### ACTIVITY:
Look for the word "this" in the material below, then report each line where it occurs.
(RAW DATA begins)
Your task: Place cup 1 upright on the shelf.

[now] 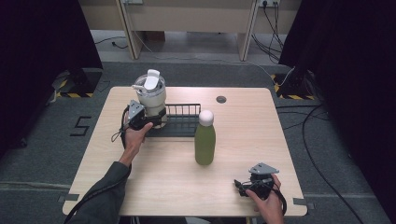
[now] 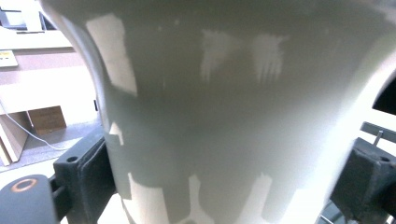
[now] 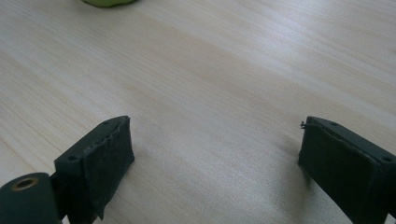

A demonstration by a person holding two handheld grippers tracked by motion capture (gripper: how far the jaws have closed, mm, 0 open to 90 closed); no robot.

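Observation:
A cream tumbler point(image 1: 150, 95) with a clear lid and a white flip spout stands upright at the left end of a black wire rack point(image 1: 184, 119). My left gripper point(image 1: 152, 119) is shut on the tumbler's lower body. In the left gripper view the tumbler's point(image 2: 233, 116) pale wall spans the gap between both black pads point(image 2: 93, 179). A green bottle point(image 1: 204, 140) with a white cap stands mid-table, right of the rack. My right gripper point(image 1: 243, 185) rests low near the front right edge, open, with bare wood between its jaws point(image 3: 215, 163). The green bottle's base point(image 3: 109, 2) shows ahead of it.
The light wooden table point(image 1: 247, 126) has a round grommet point(image 1: 221, 99) near its back edge. Cables lie on the grey floor to the right, and dark curtains hang on both sides. I cannot tell whether the tumbler rests in the rack or just above it.

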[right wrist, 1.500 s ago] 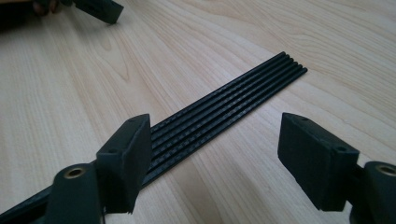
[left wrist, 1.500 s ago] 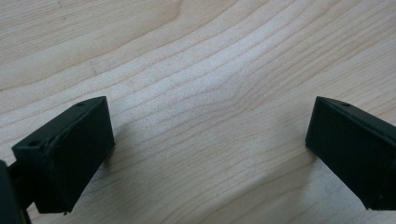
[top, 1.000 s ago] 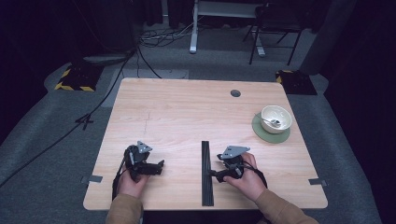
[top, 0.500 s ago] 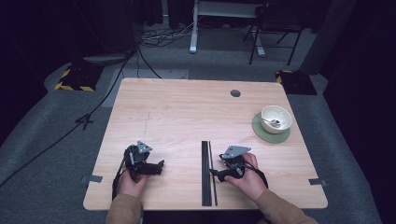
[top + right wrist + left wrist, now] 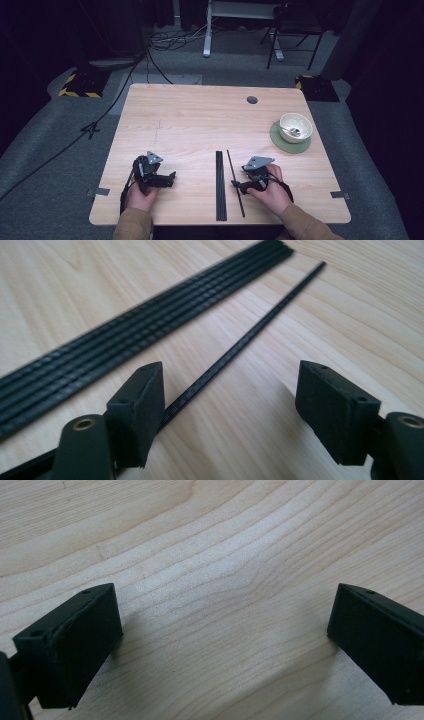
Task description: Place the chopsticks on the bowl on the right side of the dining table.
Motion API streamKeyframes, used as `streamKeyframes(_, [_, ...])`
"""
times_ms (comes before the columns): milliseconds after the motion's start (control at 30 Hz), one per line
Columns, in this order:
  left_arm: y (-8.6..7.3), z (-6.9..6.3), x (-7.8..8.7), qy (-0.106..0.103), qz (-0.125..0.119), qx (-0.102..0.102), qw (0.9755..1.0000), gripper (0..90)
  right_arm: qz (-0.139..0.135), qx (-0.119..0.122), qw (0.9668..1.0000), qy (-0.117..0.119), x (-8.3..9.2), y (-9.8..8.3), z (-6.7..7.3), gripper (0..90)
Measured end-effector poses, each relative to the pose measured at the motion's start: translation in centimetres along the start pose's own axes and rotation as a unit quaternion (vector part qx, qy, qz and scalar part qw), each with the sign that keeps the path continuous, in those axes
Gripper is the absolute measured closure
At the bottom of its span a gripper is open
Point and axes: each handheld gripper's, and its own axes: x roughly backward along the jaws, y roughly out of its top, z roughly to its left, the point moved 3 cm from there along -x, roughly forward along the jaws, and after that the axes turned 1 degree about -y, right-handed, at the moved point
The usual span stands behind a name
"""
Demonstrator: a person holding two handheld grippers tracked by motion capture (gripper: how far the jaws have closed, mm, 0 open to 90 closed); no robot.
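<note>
Lying lengthwise toward the table's far edge — loose black rod point(image 5: 240, 345) between right gripper point(image 5: 230, 405) — jaws spread.

Far right of the table point(image 5: 200, 115) there's a white bowl point(image 5: 295, 127) with a spoon point(image 5: 289, 129) in it, sitting on a round green mat point(image 5: 290, 143). There's a small dark grommet point(image 5: 252, 100) near the back edge. Bits of grey tape point(image 5: 340, 194) stick out at the front corners. Behind the table, cables point(image 5: 175, 42) trail over grey carpet, a yellow-black striped plate point(image 5: 78, 84) lies back left, and a chair point(image 5: 295, 30) stands back right.
</note>
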Motion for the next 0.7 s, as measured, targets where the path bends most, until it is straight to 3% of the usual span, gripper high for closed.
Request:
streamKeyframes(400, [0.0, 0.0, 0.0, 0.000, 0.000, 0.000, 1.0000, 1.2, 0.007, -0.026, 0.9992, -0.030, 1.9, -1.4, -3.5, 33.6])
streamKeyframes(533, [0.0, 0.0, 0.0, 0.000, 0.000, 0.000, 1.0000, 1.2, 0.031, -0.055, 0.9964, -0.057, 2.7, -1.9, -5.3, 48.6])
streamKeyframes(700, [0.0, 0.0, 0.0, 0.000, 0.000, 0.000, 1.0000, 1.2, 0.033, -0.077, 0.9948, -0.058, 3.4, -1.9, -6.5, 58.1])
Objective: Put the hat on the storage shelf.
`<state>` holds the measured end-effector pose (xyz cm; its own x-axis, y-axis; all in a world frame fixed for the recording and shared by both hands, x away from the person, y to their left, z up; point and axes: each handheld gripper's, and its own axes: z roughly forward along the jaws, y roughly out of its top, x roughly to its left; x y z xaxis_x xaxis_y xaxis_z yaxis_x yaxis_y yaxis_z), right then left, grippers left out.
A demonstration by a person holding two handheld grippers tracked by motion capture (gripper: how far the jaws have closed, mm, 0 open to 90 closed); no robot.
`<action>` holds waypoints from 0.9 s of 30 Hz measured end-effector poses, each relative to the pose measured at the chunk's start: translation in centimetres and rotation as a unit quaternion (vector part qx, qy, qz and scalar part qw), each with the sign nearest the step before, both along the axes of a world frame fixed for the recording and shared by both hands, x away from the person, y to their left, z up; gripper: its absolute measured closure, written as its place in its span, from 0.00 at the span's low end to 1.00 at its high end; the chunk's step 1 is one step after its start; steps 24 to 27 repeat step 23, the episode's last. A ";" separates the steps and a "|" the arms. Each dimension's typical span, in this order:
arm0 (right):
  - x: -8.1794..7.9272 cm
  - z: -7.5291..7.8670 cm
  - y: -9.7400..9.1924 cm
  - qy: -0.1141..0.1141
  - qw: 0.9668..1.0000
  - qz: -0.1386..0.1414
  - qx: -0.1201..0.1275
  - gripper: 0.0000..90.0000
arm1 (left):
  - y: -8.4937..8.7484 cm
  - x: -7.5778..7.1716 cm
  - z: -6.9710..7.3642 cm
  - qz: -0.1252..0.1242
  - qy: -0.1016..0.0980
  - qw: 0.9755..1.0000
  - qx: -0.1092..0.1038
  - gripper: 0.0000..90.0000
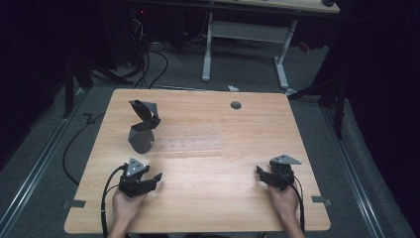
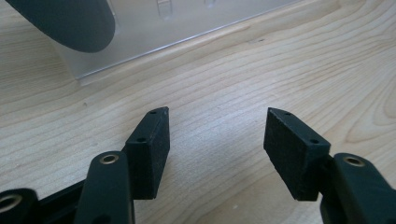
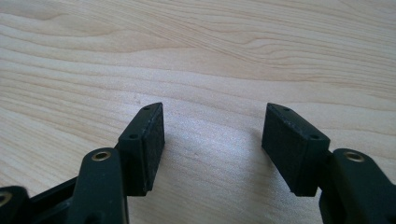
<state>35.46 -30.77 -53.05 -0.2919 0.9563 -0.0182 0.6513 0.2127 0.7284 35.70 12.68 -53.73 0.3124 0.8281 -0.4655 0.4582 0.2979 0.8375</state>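
A dark grey case-like object stands on the left half of the wooden table, with an angled flap raised at its top. Its rounded edge shows at the top left of the left gripper view. A clear flat plastic strip lies just right of it, and its near edge is ahead of my left jaws. My left gripper is open and empty, low over bare wood short of the strip. My right gripper is open and empty near the front right, over bare wood.
A round grey cable hole sits near the table's far edge. Beyond the table stand a white desk frame and loose cables on the floor. Metal rails run along the floor on both sides.
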 end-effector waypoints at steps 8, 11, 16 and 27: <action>0.0 0.0 0.0 0.000 1.000 0.000 0.000 0.44 | -0.2 0.6 -0.8 0.006 0.002 1.000 0.026 0.46; 0.0 0.0 0.0 0.000 1.000 0.000 0.000 0.44 | -0.4 0.8 -0.9 0.006 0.001 0.999 0.041 0.45; 0.0 0.0 0.0 0.000 1.000 -0.001 0.000 0.44 | -0.4 1.1 -0.9 0.014 0.005 0.999 0.043 0.40; 0.0 0.0 0.0 0.000 1.000 0.001 0.000 0.43 | -0.4 1.1 -0.9 0.016 0.007 0.999 0.043 0.38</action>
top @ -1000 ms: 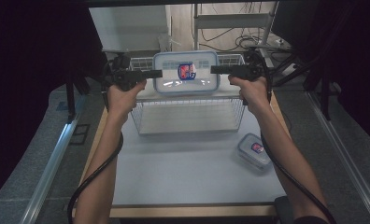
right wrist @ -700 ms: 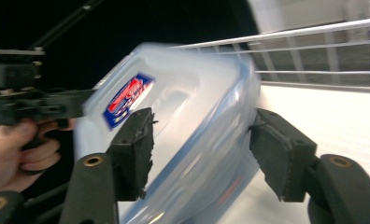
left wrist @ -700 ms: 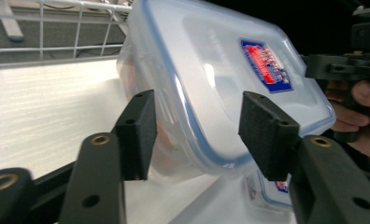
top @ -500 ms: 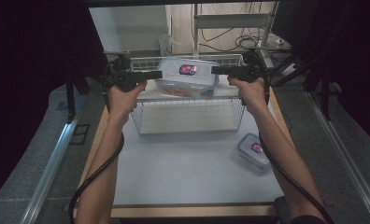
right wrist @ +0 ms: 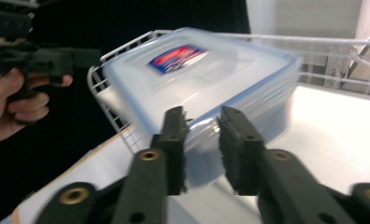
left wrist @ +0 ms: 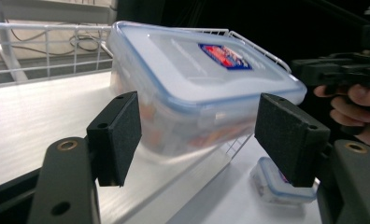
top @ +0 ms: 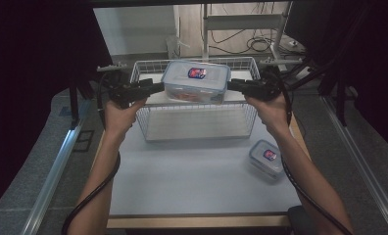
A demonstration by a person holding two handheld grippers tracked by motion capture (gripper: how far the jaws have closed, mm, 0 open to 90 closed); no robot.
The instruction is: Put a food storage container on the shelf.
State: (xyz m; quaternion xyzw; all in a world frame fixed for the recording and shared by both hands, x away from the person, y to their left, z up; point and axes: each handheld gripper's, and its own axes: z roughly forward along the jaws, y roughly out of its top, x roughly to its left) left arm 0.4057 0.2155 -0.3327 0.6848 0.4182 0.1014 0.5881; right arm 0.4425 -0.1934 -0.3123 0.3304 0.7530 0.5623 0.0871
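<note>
A large clear container [top: 197,81] with a blue-rimmed lid and a red-and-blue label hangs tilted over the front rim of a white wire basket [top: 197,128]. My left gripper [top: 160,87] is at its left end. In the left gripper view the left gripper [left wrist: 202,135] has just been opening, and its pads [left wrist: 117,133] stand wide, off the large container [left wrist: 197,88]. My right gripper [top: 230,84] is at the right end. In the right gripper view the right gripper [right wrist: 202,140] has just been closing, narrow on the near edge of the large container [right wrist: 197,79].
A small lidded container [top: 266,156] with the same label lies on the white table [top: 192,176] at the right, in front of the basket. A metal shelf frame and cables stand behind the table. Dark floor lies on both sides.
Both hands and the large container have come slightly toward me and lower. The container, level a second ago, now sits tilted over the basket's front rim.
</note>
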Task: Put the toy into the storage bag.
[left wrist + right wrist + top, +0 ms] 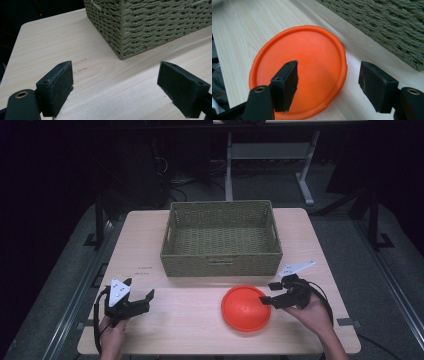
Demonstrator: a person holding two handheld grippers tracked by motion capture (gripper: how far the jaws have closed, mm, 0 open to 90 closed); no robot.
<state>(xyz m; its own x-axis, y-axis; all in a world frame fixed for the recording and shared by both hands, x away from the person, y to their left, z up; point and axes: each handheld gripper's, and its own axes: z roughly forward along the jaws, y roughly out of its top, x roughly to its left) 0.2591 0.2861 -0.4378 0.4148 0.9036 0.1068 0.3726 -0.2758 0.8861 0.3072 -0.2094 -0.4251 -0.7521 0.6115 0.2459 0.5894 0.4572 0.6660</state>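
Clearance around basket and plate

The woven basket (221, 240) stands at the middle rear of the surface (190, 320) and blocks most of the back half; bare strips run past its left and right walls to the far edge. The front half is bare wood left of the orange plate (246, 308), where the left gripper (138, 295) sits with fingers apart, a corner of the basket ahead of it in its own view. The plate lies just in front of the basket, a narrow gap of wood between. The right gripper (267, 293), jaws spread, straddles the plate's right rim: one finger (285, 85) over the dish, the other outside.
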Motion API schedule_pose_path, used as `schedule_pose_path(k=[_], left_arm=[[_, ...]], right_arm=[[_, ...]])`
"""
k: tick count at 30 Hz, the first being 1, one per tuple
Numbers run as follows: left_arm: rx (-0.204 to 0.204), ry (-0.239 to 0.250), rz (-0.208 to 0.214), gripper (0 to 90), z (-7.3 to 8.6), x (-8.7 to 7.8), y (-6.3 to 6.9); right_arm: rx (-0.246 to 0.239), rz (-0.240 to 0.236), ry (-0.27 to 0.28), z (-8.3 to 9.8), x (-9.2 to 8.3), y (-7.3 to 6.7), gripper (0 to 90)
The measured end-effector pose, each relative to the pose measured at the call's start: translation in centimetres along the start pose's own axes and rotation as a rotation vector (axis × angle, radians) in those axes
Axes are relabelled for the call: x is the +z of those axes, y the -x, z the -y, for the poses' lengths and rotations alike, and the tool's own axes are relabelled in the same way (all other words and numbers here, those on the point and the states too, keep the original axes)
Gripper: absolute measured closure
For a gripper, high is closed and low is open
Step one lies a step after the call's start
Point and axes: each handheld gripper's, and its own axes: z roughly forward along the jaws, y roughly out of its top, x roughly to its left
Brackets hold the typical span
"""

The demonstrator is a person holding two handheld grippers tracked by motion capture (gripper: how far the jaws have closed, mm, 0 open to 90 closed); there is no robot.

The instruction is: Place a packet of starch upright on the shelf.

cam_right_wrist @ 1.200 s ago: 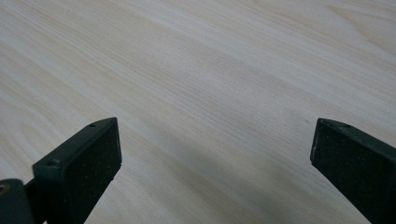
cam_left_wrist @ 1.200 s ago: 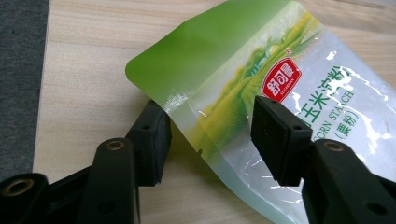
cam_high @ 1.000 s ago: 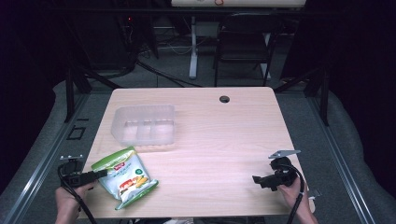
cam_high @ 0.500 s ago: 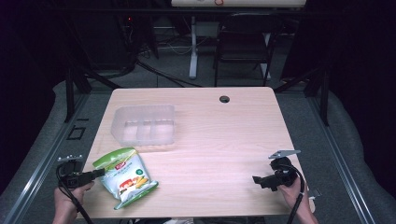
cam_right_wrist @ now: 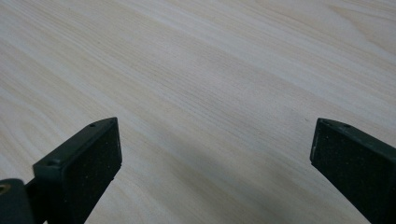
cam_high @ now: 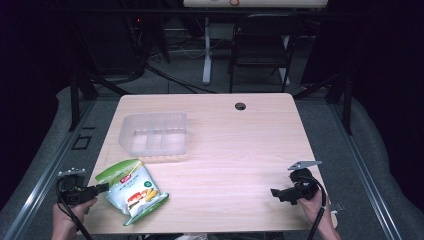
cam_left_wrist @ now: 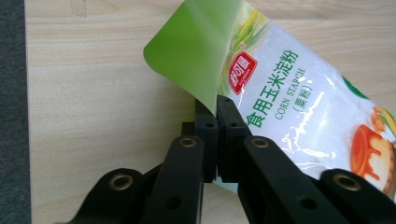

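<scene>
The wooden table (cam_high: 235, 150) carries a clear plastic tray (cam_high: 155, 137) toward its far left, with a small dark grommet hole (cam_high: 240, 106) near the far edge.

At the near left corner lies the corn starch bag (cam_high: 132, 190), just short of the tray and apart from it. It is a white pouch with a green top band, a red logo, dark green Chinese lettering with "CORN STARCH" beneath it, and a picture of yellow corn and an orange dish toward its lower end. In the left gripper view the bag (cam_left_wrist: 289, 93) looks glossy and plump, and its green top edge curls upward off the wood.

The left gripper (cam_high: 100, 188), held in the person's left hand (cam_high: 65, 220), has its jaws pressed together on the thin edge of the bag just below that green flap; the left gripper view (cam_left_wrist: 217, 116) shows the film pinched between the pads.

The right gripper (cam_high: 277, 192) sits near the table's right edge, well apart from the bag. Its jaws stand wide apart (cam_right_wrist: 215, 154) over bare wood, holding nothing.
</scene>
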Motion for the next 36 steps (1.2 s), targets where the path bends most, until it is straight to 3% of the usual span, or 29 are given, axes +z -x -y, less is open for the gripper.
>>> schedule_pose_path(k=[2,5,8,11,15,16,18,21,22,24,31,36], left_arm=[[-0.006,-0.009,0.011,75.3,-0.2,0.3,-0.1],[-0.02,-0.022,0.021,63.3,-0.4,0.9,-0.3],[-0.037,-0.022,0.027,55.9,-0.5,1.4,-0.6],[-0.05,-0.012,0.03,55.7,-0.5,1.6,-0.8],[-0.054,-0.028,0.041,59.5,-0.5,1.9,-1.3],[-0.053,-0.027,0.039,65.5,-0.5,2.0,-1.3],[-0.031,-0.044,0.048,72.3,-0.6,2.0,-1.1],[0.011,-0.035,0.025,81.1,-0.7,2.1,-0.4],[0.025,-0.053,0.024,83.4,-0.8,2.0,-0.3],[0.033,-0.053,0.027,88.3,-0.8,1.9,-0.2],[0.072,-0.028,0.026,89.9,-0.7,1.2,0.4],[0.068,0.0,0.034,90.0,-0.6,0.6,0.6]], right_arm=[[0.001,-0.001,0.002,0.0,0.0,0.0,1.6],[0.002,-0.001,-0.001,0.0,0.0,0.0,1.6],[0.0,0.0,0.0,0.0,0.0,0.0,1.6],[0.0,-0.001,0.0,0.0,0.1,0.0,1.6],[0.0,0.0,0.0,0.0,0.1,0.0,1.6],[0.0,0.0,0.0,0.0,0.1,0.0,1.6],[0.0,0.002,0.0,0.0,0.1,0.0,1.6],[0.001,0.001,-0.001,0.0,0.1,0.0,1.6],[0.002,0.001,-0.001,0.0,0.0,0.0,1.6],[0.001,0.001,-0.001,0.0,0.0,0.0,1.6],[-0.002,0.003,-0.002,0.0,0.0,0.0,1.7],[0.001,0.001,0.001,0.0,0.0,0.0,1.7]])
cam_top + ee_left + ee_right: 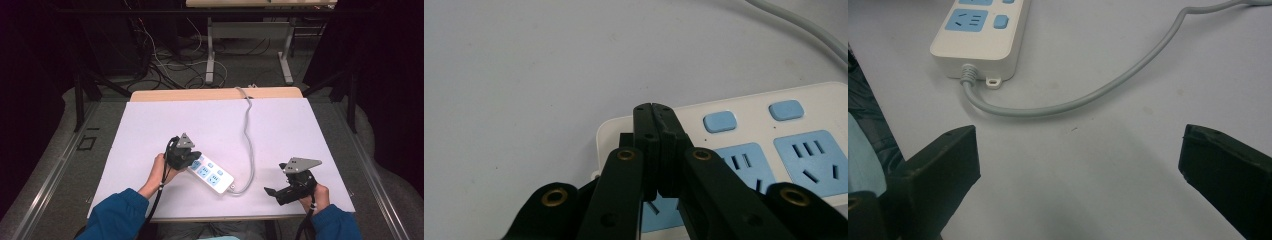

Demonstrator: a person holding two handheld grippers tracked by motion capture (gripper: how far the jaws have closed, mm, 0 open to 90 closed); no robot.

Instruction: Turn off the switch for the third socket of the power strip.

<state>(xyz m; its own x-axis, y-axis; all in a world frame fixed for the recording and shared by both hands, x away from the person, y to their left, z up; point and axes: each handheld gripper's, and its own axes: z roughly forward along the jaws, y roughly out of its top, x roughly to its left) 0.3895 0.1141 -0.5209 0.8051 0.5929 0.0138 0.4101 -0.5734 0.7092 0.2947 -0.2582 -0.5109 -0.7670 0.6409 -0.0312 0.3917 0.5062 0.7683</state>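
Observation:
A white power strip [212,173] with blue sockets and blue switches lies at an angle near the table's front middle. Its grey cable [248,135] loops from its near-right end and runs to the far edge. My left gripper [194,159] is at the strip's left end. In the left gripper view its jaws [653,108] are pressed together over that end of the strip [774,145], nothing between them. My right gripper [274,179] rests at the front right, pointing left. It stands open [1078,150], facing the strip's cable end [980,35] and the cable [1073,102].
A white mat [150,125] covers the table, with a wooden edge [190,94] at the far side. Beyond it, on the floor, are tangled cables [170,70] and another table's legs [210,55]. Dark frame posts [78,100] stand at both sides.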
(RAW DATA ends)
### YOUR RESPONSE:
Columns, in this order:
`<action>` holds waypoints from 0.9 s of 30 Hz measured end-effector poses, each relative to the pose measured at the chunk's start: translation in centimetres and rotation as a unit quaternion (vector part qx, qy, qz and scalar part qw), each with the sign nearest the step before, both along the axes of a world frame fixed for the recording and shared by both hands, x away from the person, y to their left, z up; gripper: its absolute measured closure, written as its place in its span, from 0.00 at the span's low end to 1.00 at its high end; the chunk's step 1 is one step after its start; steps 24 to 27 repeat step 23, the episode's last. A ";" separates the steps and a "|" the arms. Each dimension's typical span, in this order:

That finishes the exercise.